Inside, behind the airlock, and the shower, Winnie McNess, the third member of the team was pottering about. It was difficult to tell if she was making dinner or analyzing samples. They’d had one of Winnie’s Rhodesian Bredies, made with tomato paste and Martian water and a meat fungus Grissom didn’t want to identify the night before.

Grissom wondered about the ethics of shitting on Mars. The toilets were chemical, and recycled waste brilliantly, but there was residue, if dried. On the Soyuz Spirit of ’76 that was orbiting above, it would have gone straight out the back just before the next atomic blast was thrown out, but down here, especially since the old lady had to return upstairs, it went onto Mars. Hello planet, we are human. Have a sample. Terrible.

More importantly, there was clearly water down there, and from what Grissom had seen from above, Mars had enough caves that it could be liquid at some point. It wasn’t that his excrement was especially alive with bacteria and microbes and the things their shared food had cleared out of their gut, but, well, life was tenacious.

Were they seeding Mars, bio-colonising the inhabitants, tiny as they might be, without even a thought? Ed Grissom, Conquistador and colon-izer. He shuddered.
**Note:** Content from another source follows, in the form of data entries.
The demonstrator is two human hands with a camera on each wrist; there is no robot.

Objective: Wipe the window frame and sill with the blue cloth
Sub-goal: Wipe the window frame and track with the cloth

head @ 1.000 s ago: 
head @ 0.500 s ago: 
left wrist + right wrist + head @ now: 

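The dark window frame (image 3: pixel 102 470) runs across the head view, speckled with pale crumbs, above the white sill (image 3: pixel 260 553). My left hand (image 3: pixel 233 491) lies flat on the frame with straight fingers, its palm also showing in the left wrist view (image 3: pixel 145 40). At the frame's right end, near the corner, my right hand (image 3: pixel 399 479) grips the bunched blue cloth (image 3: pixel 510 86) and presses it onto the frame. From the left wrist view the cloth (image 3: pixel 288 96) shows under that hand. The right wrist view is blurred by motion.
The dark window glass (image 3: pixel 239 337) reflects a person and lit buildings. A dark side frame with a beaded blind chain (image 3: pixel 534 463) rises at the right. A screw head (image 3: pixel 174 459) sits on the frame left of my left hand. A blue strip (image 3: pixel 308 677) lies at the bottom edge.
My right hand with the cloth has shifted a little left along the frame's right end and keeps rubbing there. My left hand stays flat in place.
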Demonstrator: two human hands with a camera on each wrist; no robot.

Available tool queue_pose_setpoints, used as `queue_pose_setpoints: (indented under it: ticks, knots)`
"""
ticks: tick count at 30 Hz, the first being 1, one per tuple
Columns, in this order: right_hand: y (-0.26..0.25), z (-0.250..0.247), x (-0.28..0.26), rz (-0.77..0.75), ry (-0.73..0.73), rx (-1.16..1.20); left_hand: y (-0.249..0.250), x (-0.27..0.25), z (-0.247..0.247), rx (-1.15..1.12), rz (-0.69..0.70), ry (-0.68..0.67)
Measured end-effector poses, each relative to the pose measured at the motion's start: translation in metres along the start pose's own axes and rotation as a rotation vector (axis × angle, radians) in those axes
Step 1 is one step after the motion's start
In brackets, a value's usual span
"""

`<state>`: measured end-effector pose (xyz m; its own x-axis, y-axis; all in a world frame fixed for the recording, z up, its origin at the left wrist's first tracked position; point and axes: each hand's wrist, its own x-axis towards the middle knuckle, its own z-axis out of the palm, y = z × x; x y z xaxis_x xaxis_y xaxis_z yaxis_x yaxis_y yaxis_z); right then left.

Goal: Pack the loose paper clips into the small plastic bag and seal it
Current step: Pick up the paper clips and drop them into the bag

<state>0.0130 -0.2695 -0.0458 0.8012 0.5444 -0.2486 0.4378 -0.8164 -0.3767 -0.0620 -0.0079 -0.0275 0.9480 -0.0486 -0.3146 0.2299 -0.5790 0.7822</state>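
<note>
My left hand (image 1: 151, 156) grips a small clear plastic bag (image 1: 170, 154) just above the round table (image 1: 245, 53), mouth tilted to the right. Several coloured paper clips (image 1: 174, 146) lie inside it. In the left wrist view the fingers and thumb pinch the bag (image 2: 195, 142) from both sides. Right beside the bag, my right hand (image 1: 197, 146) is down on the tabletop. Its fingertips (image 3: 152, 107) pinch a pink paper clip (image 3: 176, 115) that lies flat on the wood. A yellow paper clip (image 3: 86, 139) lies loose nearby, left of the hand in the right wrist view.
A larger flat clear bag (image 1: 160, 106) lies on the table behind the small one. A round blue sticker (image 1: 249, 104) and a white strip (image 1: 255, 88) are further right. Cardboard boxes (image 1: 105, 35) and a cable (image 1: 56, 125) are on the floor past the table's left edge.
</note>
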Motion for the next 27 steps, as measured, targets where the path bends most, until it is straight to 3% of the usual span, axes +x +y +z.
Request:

Even the Egyptians myth of a world born of bodily fluid was, well, more life affirming.

From somewhere, Blue Moon was playing. Ah, strange fortune. One day, he would see that again. He smiled. ‘Hi, Winnie, what’s up m’frien?’ He drawled. Winnie didn’t answer. She seemed frozen to the spot. That was unlike her.

The look on her face, though…Grissom wouldn’t forget it. He recalled the thoughts that went through his mind. Radiation? Space sickness? Had the confines sent her stir crazy?

Then he turned around. It was the corner of his eye that acted first, then the head at an angle, then the torso, then a pirouette on the leg. Mindlessly. In front of him. Barely as high as the table. Everything strange around it, and it looking so normal. A big, three foot tall, spindle legged white-brown big headed black eyed it. Like finding a mouse in a kitchen. When he mouthed the name of his saviour, he could hear himself speaking as Winnie gasped in place of a scream; but everything else had frozen.

How banal thoughts are at these moments. Grissom would always recall his. That thing...did it want...a lift?